The movement for the right to the city has developed as a response of social groups and civil society organizations in an attempt to ensure better access to and opportunities for everyone living in cities, especially the most marginalized and deprived sections. Social movements and organizations from across the world worked together to develop a World Charter on the Right to the City that is also supported by UNESCO and UN Habitat, among other agencies. This global movement has also led to mayors in different cities, independently and collectively, adopting charters to promote human rights in cities.
What Does the Right to the City Mean?

The right to the city is the individual and collective right of all residents of a city/town/village to an equal share of its benefits and to participate in its development. It is not to be viewed as a new legalistic right, but merely as an articulation to consolidate the demand for the realisation of multiple human rights. It includes, inter alia, the human rights to:

  • Adequate housing;
  • Water and sanitation;
  • Basic services, including electricity;
  • Work/livelihood;
  • Food;
  • Health and healthcare;
  • Sustainable transport and energy;
  • Education;
  • A clean and a healthy environment;
  • Social security;
  • Equality, including gender equality;
  • Information;
  • Participation; and,
  • Safety, security, privacy, and freedom from violence;

The concept of the right to the city is a means to combat the exclusionary development, selective benefit sharing, marginalisation, and discrimination rampant in cities today.

The implementation of the right to the city needs to be grounded in the basic human rights principles of: non-discrimination; indivisibility of human rights; gender equality; progressive realisation; non-retrogression, subsidiarity; solidarity; and, cooperation.
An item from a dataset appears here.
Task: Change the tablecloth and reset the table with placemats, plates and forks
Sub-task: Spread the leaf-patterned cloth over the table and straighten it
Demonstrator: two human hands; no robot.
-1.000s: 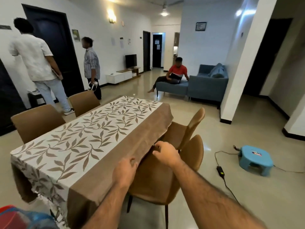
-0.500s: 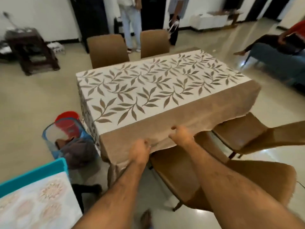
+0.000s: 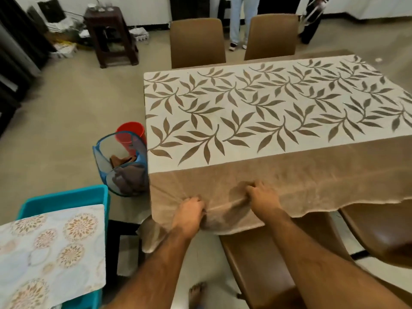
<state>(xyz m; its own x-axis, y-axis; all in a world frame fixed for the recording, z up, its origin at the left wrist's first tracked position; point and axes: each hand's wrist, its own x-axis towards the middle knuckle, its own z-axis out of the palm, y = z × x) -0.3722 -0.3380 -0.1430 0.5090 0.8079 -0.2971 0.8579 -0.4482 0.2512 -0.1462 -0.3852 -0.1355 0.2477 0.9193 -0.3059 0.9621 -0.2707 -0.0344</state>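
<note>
beige tiled floor surrounds a dining table covered by one leaf-print tablecloth [image 3: 256,112] with a plain brown border along its near edge. all places below are given relative to this tablecloth.

grip state: the left hand [image 3: 189,211] is closed on a bunch of the brown border at the near edge, close to the near-left corner. the right hand [image 3: 262,195] is closed on the same border just beside it, further along the edge. fabric creases radiate from both grips.

counts: four brown chairs, two at the far side [image 3: 197,42] [image 3: 270,37] and two at the near side [image 3: 267,264] [image 3: 379,233]. one blue mesh hamper [image 3: 121,168] stands against the left side and holds crumpled cloth. one red bucket [image 3: 130,136] stands behind the hamper. one teal bin [image 3: 64,198] sits left of the near corner, with one folded floral cloth [image 3: 49,246] on it. no plates, forks or placemats can be identified as such.

hazards, as a judgement:
- both grips sit near one corner, so a pull would likely drag the cloth askew and bunch the far right end.
- the overhang drapes onto the near chairs and may snag on a seat or backrest.
- a bare foot [image 3: 197,292] is below the near edge; trailing fabric could tangle with it.
</note>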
It emphasises priority attention to persons and groups in situations of vulnerability, including the homeless/landless, children, persons with disabilities, religious and sexual minorities, older persons, informal sector workers, Dalits/members of Scheduled Castes, indigenous and tribal peoples, persons from economically weaker sections, single women, and women-headed households, among others. It also stresses responsibility and sustainability as core principles.

The adoption and implementation of strong human rights - based approach is the only way to preserve and uphold the dignity of all residents of the city, and to address the multiple violations and problems being faced by millions in cities across the world today.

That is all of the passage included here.